From the first line of the entries below, reproduce everything exactly through the line with "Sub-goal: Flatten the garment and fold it", and nothing more.

*** Opening of SOURCE INFORMATION ***

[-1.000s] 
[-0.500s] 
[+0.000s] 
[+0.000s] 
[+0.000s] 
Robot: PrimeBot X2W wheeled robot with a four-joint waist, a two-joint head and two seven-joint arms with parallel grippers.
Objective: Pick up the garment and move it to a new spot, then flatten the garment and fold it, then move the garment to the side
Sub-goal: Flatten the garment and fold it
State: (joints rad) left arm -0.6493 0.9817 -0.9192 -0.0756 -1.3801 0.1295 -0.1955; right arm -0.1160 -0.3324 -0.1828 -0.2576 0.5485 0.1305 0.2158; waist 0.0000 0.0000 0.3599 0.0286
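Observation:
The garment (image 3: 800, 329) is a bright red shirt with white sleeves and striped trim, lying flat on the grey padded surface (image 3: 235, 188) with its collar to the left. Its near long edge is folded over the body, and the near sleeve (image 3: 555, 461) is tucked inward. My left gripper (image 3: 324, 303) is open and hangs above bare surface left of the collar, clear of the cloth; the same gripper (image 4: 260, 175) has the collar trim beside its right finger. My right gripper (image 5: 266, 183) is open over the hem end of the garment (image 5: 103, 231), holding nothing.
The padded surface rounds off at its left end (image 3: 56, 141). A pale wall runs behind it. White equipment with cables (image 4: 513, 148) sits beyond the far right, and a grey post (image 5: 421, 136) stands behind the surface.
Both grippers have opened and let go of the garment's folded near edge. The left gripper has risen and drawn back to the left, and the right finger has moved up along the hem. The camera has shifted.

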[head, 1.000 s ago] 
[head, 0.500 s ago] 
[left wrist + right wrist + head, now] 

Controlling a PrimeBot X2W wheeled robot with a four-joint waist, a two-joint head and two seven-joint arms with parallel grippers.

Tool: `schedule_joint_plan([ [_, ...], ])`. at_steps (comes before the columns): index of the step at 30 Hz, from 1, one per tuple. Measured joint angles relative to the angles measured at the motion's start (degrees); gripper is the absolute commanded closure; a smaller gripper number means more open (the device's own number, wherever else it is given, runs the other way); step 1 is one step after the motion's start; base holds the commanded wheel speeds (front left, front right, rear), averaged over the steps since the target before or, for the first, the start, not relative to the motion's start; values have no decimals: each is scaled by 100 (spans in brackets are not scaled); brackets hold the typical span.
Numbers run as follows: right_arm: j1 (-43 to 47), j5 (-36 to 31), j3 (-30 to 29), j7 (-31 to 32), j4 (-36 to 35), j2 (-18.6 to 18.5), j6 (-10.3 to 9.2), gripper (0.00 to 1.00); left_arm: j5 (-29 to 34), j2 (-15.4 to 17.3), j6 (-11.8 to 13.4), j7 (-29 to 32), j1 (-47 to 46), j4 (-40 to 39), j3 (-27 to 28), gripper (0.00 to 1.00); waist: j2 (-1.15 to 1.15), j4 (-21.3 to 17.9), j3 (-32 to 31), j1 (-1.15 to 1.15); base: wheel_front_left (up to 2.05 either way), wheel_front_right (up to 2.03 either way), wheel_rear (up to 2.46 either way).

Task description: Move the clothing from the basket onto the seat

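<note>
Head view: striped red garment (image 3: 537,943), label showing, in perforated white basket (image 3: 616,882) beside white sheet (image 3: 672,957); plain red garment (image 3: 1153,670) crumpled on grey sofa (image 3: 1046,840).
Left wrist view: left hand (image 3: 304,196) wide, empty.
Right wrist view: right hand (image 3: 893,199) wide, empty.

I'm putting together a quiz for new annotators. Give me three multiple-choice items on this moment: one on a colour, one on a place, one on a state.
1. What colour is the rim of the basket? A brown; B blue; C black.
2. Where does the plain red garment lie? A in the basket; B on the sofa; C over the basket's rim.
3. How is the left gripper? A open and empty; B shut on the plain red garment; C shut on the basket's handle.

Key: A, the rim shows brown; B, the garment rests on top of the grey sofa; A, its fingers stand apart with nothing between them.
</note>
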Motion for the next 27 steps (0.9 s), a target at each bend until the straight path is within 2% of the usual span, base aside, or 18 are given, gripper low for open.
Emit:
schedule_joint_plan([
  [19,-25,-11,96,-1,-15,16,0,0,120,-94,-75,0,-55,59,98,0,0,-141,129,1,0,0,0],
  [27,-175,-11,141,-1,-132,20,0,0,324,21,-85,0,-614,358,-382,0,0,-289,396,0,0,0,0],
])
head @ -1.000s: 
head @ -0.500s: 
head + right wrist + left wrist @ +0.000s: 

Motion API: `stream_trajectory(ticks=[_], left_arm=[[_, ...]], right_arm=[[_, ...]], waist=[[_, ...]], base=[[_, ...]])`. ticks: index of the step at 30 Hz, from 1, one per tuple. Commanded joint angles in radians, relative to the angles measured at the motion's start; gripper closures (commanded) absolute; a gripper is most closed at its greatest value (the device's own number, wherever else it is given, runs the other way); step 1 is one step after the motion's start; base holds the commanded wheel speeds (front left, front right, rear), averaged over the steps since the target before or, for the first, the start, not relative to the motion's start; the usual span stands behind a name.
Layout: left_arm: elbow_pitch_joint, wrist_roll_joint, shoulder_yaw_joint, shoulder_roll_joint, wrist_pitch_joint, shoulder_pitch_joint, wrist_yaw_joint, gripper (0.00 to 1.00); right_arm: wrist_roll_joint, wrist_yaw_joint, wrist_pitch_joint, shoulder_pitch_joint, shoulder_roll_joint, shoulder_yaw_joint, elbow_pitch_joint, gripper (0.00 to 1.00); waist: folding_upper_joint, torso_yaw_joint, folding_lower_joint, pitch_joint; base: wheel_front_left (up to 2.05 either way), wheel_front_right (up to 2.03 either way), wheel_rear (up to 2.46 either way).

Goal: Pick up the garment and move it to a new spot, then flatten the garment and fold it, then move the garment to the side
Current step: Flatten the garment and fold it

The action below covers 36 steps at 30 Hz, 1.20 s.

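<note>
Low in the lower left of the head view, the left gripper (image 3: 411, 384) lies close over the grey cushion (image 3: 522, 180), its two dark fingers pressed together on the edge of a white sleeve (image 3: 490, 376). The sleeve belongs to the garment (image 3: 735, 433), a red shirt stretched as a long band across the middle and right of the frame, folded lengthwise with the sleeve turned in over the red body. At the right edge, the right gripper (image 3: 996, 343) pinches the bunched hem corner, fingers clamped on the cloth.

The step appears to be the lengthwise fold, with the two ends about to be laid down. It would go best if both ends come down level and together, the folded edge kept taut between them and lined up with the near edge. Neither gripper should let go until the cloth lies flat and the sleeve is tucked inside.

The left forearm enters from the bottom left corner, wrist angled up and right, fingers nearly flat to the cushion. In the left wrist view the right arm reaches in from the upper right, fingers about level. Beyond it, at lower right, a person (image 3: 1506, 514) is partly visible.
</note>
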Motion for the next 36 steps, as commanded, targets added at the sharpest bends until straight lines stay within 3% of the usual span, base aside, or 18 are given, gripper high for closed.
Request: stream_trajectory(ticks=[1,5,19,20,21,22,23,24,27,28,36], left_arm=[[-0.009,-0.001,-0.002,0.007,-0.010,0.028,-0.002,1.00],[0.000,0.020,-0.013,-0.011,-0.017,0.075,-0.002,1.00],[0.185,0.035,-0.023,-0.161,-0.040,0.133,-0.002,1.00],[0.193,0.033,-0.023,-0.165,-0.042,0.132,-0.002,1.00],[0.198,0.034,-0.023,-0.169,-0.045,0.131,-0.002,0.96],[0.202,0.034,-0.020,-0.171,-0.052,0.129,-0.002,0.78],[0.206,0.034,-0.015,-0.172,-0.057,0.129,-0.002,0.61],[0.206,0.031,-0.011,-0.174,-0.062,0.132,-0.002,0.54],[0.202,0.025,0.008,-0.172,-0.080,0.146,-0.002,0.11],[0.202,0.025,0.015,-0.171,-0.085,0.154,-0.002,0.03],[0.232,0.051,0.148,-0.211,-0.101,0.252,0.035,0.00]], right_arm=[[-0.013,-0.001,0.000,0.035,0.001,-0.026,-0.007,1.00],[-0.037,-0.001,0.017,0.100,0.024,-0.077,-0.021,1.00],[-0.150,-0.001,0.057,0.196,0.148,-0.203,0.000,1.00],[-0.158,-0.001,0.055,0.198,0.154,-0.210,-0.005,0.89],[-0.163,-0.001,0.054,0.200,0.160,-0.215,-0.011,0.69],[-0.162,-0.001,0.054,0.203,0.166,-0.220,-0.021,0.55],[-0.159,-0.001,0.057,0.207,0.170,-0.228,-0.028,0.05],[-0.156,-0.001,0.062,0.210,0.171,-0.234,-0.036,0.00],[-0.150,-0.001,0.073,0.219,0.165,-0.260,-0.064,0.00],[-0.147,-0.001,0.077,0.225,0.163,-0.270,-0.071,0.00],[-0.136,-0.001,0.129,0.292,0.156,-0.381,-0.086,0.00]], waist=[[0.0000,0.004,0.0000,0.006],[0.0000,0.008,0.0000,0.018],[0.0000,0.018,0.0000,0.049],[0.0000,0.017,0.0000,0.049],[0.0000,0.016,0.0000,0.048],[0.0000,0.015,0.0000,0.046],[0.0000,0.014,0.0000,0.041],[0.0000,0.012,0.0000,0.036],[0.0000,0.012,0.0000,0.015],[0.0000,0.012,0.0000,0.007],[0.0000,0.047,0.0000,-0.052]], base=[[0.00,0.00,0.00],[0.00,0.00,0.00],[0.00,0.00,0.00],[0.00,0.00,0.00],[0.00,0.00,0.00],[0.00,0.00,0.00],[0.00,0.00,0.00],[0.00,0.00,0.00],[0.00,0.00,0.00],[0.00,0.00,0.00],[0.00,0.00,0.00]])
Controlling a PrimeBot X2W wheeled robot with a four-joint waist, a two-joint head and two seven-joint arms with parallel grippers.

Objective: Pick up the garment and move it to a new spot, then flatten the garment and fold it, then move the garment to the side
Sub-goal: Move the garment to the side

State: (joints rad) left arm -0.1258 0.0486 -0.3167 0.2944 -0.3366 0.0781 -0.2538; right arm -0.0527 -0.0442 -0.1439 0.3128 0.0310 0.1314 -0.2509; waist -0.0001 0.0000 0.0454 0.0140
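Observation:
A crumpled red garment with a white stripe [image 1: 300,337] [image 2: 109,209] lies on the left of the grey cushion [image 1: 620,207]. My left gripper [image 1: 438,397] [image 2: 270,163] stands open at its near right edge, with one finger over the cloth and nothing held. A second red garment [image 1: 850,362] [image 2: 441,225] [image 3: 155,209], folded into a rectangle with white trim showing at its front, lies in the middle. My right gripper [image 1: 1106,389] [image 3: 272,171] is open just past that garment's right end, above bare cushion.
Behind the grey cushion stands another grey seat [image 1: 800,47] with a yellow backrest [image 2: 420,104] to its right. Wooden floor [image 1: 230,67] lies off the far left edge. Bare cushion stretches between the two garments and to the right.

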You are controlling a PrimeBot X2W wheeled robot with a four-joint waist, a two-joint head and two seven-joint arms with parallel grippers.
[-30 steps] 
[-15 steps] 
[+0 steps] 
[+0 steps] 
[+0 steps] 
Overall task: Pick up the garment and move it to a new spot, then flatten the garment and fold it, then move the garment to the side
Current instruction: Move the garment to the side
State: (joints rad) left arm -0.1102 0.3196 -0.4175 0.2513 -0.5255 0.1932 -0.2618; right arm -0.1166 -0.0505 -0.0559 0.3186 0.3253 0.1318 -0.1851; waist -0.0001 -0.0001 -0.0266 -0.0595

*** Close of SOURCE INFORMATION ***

TASK RESPONSE ::
[-1.000s] 
[-0.500s] 
[+0.000s] 
[+0.000s] 
[+0.000s] 
Robot: PrimeBot X2W wheeled robot with a four-joint waist, a two-joint head and two seven-joint arms with parallel grippers.
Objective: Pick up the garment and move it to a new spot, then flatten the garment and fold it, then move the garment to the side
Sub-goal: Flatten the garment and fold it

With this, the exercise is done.